图像梯度
sobelxy = cv2.Sobel(img,cv2.CV_64F,1,1,ksize=3)
# sobelx=cv2.Sobel(img,cv2.CV_64F,1,0,ksize=3)#1,0表示只在x方向求一阶导数
# sobely=cv2.Sobel(img,cv2.CV_64F,0,1,ksize=3)#0,1表示只在y方向求一阶导数
# mag=cv2.magnitude(sobelx,sobely) #对应每个像素的梯度矩阵
#对于Sobel函数有个注意点,他的第二个参数是扩展了像素的数值范围,因为梯度是有方向的,
#所以sobel函数得到的是有正有负的值,所以相当于扩大了取值。
#通常情况下我们会加上下面的函数来得到梯度的绝对值:
#sobelx=cv2.convertScaleAbs(cv2.Sobel(im,cv2.CV_64F,1,0,ksize=3))
#由于magnitude计算的是sqrt(x^2+y^2),所以不用考虑正负的问题
# laplacian = cv2.Laplacian(sub_im,cv2.CV_64F) #二阶导数,用于获取边缘信息
腐蚀,膨胀
#对二值化的图像进行腐蚀,膨胀,的形态学组合变换,
#先进行腐蚀再进行膨胀的运算就是开运算,腐蚀可以让那些在图像外面的小点点去掉,
#然后把主图像膨胀回去,实现去除图像外噪声。
#先进行膨胀再进行腐蚀的运算就是闭运算,膨胀可以让那些在图像里面的小点点去掉,
#然后把主图像腐蚀回去,实现去除图像内噪声。
# 膨胀和腐蚀操作的核函数
element1 = cv2.getStructuringElement(cv2.MORPH_RECT, (5, 5))#(9, 1)
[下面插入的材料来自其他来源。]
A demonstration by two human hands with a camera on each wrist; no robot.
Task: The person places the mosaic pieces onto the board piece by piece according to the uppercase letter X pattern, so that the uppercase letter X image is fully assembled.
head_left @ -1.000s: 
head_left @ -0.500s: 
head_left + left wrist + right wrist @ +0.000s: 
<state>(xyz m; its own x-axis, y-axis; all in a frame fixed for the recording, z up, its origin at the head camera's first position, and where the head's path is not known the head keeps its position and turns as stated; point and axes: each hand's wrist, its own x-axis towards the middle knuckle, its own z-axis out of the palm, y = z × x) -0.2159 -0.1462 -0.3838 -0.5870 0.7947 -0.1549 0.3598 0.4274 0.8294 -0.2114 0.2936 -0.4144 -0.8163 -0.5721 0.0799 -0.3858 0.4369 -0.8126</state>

element2 = cv2.getStructuringElement(cv2.MORPH_RECT, (5, 5))#(8, 6)
# 膨胀一次,让轮廓突出
dilation = cv2.dilate(binary, element2, iterations = 1)
# 腐蚀一次,去掉细节
erosion = cv2.erode(dilation, element1, iterations = 1)
# 再次膨胀,让轮廓明显一些
binary = cv2.dilate(erosion, element2,iterations = 3)
灰度转换
from skimage.color import rgb2gray
gray_im = rgb2gray(rgb_im)
# 或者使用自定义函数:
def rgb2grey(rgb):
if len(rgb.shape) is 3:
return np.dot(rgb[...,:3], [0.299, 0.587, 0.114])
else:
print 'Current image is already in grayscale.'
return rgb
也可使用PIL图像处理库或者OpenCV的python接口.
python 绘图
faster r-cnn中的画框再加文字
import matplotlib.pyplot as plt
fig, ax = plt.subplots(figsize=(12, 12))
ax.imshow(im, aspect='equal')
ax.add_patch(
plt.Rectangle((bbox[0], bbox[1]),
bbox[2] - bbox[0],
bbox[3] - bbox[1], fill=False,
edgecolor='red', linewidth=3.5)
)
ax.text(bbox[0], bbox[1] - 2,
'{:s} {:.3f}'.format(class_name, score),
bbox=dict(facecolor='blue', alpha=0.5),
fontsize=14, color='white')
ax.set_title(('{} detections with '
'p({} | box) >= {:.1f}').format(class_name, class_name,
thresh),
fontsize=14)
plt.axis('off')
plt.tight_layout()
plt.draw()
plt.show()
OpenCV、Skimage、PIL图像处理的细节差异
PIL 图像处理库
PIL(Python Imaging Library) 是Python中最基础的图像处理库
from PIL import Image
import numpy as np
image = Image.open('test.jpg') # 图片是400x300 宽x高
print type(image) # out: PIL.JpegImagePlugin.JpegImageFile
print image.size # out: (400,300)
print image.mode # out: 'RGB'
print image.getpixel((0,0)) # out: (143, 198, 201)
# resize
image = image.resize(200,100,Image.NEAREST)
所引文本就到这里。